Insgesamt 157 sterbende Patienten wurden zu prophylaktischem Scopolamin oder Placebo randomisiert. 13 Prozent in der Scopolamin-Gruppe, aber mehr als doppelt so viele, nämlich 27 Prozent, in der Placebo-Gruppe entwickelten Todesröcheln gemäß Endpunktdefinition. Das war statistisch signifikant zugunsten der Verumtherapie. Erschwerend kam hinzu, dass in der Placebo-Gruppe Patienten mit Lungenkrebs, COPD und Raucheranamnese überrepräsentiert waren, sodass der tatsächliche Unterschied möglicherweise größer ist. Auch die Zeit bis zum erstmaligen Auftreten von Todesröcheln, ein sekundärer Endpunkt, war bei Scopolamin-Therapie signifikant länger. Innerhalb von 48 Stunden nach Therapiebeginn entwickelten 8 Prozent der Patienten in der Scopolamin-Gruppe, aber 17 Prozent in der Placebogruppe Todesröcheln.

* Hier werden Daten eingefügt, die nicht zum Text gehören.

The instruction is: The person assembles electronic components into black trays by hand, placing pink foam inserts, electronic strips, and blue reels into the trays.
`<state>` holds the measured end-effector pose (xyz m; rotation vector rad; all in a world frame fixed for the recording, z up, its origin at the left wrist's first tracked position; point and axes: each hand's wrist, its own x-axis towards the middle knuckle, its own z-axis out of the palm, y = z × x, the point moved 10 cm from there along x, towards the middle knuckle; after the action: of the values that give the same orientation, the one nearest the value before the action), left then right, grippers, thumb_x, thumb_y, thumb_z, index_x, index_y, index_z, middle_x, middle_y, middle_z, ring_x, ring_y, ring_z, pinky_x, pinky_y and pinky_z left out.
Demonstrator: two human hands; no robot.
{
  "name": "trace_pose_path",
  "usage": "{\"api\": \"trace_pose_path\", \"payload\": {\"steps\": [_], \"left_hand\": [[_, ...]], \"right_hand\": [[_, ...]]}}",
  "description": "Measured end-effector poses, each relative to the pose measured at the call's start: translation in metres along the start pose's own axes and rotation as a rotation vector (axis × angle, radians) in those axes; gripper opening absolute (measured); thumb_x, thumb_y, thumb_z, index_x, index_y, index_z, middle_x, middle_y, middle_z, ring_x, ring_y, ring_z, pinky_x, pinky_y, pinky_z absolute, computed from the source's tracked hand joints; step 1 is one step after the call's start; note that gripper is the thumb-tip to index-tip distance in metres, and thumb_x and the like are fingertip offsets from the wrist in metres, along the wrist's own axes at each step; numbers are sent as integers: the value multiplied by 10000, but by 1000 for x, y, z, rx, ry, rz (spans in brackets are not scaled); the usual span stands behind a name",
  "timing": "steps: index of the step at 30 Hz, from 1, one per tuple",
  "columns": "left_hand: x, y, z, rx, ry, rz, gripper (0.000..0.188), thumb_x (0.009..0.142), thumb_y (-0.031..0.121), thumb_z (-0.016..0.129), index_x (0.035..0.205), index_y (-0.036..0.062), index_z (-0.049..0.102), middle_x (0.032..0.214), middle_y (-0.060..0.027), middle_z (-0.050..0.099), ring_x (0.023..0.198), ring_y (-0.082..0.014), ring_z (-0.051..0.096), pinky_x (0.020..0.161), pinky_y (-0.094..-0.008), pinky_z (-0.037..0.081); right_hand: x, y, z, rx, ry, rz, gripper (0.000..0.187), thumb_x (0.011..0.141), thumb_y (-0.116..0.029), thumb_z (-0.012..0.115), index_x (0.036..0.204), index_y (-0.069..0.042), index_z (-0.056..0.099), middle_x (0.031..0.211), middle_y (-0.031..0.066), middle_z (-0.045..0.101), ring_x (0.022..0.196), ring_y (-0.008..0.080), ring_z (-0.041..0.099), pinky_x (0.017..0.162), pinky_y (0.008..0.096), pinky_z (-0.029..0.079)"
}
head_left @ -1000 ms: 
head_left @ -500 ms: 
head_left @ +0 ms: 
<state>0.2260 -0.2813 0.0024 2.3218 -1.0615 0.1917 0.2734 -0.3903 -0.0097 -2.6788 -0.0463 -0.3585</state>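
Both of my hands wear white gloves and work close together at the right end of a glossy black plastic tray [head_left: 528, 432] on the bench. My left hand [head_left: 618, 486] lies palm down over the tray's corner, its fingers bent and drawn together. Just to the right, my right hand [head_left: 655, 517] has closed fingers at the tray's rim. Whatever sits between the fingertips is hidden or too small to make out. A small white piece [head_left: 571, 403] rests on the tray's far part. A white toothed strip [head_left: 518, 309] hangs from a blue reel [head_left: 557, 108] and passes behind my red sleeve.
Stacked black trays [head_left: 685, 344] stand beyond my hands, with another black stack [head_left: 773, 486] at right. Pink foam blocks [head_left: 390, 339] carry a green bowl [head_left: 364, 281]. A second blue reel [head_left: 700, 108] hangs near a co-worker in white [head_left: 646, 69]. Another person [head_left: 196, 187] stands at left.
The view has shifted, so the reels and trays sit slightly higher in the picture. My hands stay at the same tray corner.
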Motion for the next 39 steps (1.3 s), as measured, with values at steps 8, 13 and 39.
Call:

Seitens der anticholinergen Nebenwirkungen gab es dagegen keine größeren Unterschiede zwischen den Gruppen. Unruhe traten bei 28 Prozent (Scopolamin) bzw. 23 Prozent der Patienten auf, ein trockener Mund bei 10 Prozent (Scopolamin) bzw. 15 Prozent und Harnverhalt bei 23 Prozent (Scopolamin) bzw. 17 Prozent. Das alles war weit von jeder Signifikanz entfernt.
Die Autoren sehen die Scopolamin-Therapie, die in palliativmedizinischen Leitlinien wie der deutschen S3-Leitlinie zur Palliativmedizin bei Krebserkrankungen schon lange als Kann-Empfehlung enthalten ist, jetzt als evidenzbasiert an. Die SILENCE-Studie zeige außerdem, dass auch in einem Hospiz-Setting in den letzten Lebenstagen randomisierte Studien durchführbar sind.